Here’s to happiness,
Ardith
I want to do so much (I will be 70 in April), but my husband (74) seems to have stopped wanting to do things. He is a retired bus driver and just enjoys peace and quiet. I think there will be enough of that once we are dead. I don’t drive (panic disorder and bad eyesight) and we live out in the country. I feel like I am in jail sometimes. I do go for walks in certain seasons but winter is long here. I have thought of making a post on the local fb page that I will pay for the gas if anyone wants to go somewhere and pick me up along the way and drop me off on the way back. It is the only idea I can think of.
Hi Carol,
Do whatever you can to get out and do things. Someday you might not be able to anymore.
Finding people is difficut as we get older. Good luck in finding someone.

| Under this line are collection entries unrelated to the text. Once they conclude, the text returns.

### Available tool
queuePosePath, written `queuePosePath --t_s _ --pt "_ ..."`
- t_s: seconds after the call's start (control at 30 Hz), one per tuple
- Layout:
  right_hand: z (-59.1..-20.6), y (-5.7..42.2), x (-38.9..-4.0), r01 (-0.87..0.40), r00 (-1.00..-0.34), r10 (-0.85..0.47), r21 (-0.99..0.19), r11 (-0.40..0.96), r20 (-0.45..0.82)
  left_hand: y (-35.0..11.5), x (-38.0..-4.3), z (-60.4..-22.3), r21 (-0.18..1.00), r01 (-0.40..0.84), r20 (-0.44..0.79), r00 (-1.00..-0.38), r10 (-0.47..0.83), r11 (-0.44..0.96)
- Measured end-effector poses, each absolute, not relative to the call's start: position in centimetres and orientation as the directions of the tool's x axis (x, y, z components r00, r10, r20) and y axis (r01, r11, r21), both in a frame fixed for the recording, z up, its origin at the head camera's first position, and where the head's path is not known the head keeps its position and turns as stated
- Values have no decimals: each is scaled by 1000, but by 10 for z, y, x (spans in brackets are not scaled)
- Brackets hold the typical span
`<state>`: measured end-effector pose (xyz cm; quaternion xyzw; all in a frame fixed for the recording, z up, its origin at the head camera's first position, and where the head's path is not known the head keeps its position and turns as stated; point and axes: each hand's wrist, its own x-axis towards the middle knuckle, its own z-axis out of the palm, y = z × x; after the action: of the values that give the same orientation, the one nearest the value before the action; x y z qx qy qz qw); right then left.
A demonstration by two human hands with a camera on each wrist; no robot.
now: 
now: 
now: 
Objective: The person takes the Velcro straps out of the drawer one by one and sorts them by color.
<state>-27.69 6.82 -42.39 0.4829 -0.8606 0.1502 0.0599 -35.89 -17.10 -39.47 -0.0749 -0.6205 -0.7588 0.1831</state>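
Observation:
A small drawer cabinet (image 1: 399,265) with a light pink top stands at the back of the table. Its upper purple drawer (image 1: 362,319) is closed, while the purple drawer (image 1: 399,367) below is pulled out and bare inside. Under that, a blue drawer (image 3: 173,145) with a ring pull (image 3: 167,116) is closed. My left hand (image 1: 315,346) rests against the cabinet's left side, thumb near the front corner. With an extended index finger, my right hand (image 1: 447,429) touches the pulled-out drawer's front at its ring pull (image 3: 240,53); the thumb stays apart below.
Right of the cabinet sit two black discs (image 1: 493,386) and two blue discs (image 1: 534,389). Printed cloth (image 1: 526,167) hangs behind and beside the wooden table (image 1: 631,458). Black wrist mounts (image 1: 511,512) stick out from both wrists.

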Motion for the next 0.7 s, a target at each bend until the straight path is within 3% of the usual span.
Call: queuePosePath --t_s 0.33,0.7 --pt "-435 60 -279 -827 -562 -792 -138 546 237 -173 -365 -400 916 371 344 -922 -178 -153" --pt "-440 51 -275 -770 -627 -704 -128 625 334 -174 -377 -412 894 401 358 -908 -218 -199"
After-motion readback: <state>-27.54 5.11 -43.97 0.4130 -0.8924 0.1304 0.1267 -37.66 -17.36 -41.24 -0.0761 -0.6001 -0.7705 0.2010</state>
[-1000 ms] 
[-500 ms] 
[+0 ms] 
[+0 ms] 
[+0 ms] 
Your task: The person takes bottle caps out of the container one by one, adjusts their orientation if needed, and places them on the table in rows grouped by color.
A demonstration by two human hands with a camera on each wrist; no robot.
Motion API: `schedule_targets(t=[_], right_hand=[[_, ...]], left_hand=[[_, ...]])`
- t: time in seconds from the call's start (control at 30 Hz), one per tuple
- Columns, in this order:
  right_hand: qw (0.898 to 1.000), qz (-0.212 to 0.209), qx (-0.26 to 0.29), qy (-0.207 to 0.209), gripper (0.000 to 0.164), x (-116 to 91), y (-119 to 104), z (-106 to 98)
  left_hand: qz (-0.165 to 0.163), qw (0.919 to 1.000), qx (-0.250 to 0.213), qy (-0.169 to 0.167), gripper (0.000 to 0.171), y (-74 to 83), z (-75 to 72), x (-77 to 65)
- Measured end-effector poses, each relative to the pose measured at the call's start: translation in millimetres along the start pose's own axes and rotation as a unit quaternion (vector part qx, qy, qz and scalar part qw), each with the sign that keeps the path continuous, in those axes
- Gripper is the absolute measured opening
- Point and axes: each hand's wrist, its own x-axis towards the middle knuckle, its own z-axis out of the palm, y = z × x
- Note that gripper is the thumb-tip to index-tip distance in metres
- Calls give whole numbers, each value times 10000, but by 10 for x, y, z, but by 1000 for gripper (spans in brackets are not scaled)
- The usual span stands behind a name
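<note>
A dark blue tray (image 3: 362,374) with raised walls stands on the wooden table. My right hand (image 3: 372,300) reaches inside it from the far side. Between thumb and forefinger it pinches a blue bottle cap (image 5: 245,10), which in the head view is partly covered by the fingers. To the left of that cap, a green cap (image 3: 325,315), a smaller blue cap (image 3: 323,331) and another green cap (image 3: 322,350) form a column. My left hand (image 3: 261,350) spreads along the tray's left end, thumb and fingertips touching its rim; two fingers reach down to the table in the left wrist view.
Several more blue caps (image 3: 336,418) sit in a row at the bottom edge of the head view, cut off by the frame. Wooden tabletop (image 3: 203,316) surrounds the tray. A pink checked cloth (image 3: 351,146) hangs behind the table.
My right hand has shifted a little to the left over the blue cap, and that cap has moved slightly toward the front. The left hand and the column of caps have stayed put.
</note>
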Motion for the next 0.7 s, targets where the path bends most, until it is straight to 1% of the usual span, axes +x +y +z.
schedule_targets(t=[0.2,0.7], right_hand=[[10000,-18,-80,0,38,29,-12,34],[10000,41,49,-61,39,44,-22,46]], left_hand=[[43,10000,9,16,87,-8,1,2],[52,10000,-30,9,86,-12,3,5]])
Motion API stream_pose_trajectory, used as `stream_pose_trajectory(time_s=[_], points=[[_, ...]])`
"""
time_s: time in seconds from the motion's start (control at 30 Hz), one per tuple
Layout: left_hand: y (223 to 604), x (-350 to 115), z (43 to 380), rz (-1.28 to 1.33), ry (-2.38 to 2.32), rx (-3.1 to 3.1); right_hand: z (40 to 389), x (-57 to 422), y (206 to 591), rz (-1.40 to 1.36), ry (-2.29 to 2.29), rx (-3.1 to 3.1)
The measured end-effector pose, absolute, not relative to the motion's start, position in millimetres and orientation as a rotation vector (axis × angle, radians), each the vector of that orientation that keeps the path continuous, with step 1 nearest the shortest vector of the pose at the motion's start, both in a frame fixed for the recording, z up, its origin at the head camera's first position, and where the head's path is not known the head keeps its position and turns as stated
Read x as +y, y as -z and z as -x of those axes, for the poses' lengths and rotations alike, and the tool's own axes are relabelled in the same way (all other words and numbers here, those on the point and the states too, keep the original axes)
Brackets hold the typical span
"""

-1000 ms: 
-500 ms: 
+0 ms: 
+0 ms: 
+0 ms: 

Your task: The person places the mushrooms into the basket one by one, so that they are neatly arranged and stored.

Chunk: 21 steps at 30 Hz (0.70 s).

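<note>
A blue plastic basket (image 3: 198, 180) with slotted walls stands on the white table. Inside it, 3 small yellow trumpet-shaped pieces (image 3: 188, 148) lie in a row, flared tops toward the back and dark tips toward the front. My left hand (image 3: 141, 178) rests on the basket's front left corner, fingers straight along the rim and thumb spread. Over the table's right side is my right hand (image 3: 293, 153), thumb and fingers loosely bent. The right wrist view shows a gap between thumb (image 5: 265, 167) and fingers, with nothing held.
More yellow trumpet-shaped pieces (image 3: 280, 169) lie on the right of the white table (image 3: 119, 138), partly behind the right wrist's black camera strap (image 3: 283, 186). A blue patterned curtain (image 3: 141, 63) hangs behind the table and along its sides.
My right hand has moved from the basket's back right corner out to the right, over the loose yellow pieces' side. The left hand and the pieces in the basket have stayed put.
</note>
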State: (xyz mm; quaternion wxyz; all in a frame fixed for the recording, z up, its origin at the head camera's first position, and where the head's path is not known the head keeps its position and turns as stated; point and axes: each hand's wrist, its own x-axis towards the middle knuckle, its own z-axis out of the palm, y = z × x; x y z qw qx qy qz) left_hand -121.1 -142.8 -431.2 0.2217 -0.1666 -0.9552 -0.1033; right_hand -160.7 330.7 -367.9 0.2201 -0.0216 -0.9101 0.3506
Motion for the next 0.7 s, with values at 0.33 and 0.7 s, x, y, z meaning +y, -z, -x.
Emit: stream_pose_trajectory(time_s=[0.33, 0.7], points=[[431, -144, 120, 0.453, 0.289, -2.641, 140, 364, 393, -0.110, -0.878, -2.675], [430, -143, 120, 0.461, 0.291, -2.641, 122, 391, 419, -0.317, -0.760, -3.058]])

I’ll bet it does feel like that some days, Carol
I LOVE your proactive idea using FB. Why not? Are there Meet up groups where you might get a ride too?
Time to brainstorm! I wonder if there are online gatherings you could join…discussion groups, book groups….EventBrite and Meet up are possible options.
I have a friend who uses Uber because she doesn’t like to drive. Is that even a possibility? Of course, it costs some money. You are only 70 and have life ahead! Being connected, research shows, make a HUGE impact on your mental well-being as well as health. This is an attention getter: lonely people are 50% more likely to die in any year. So, find a way to connect, even if it is not in person.
Sending you hugs and know if you decide, you will find it!
Ardith
Carol I think that’s a great idea posting on Facebook and possibly finding the person who could break you out of your ‘jail’ Good luck in finding someone we all need to venture out.
I to live in a very rural area in the upper peninsula of Michigan, but if you can get to town, you can board a tour bus at the local Burger King and travel all over the US on scheduled trips. Have you ever looked into anything like that?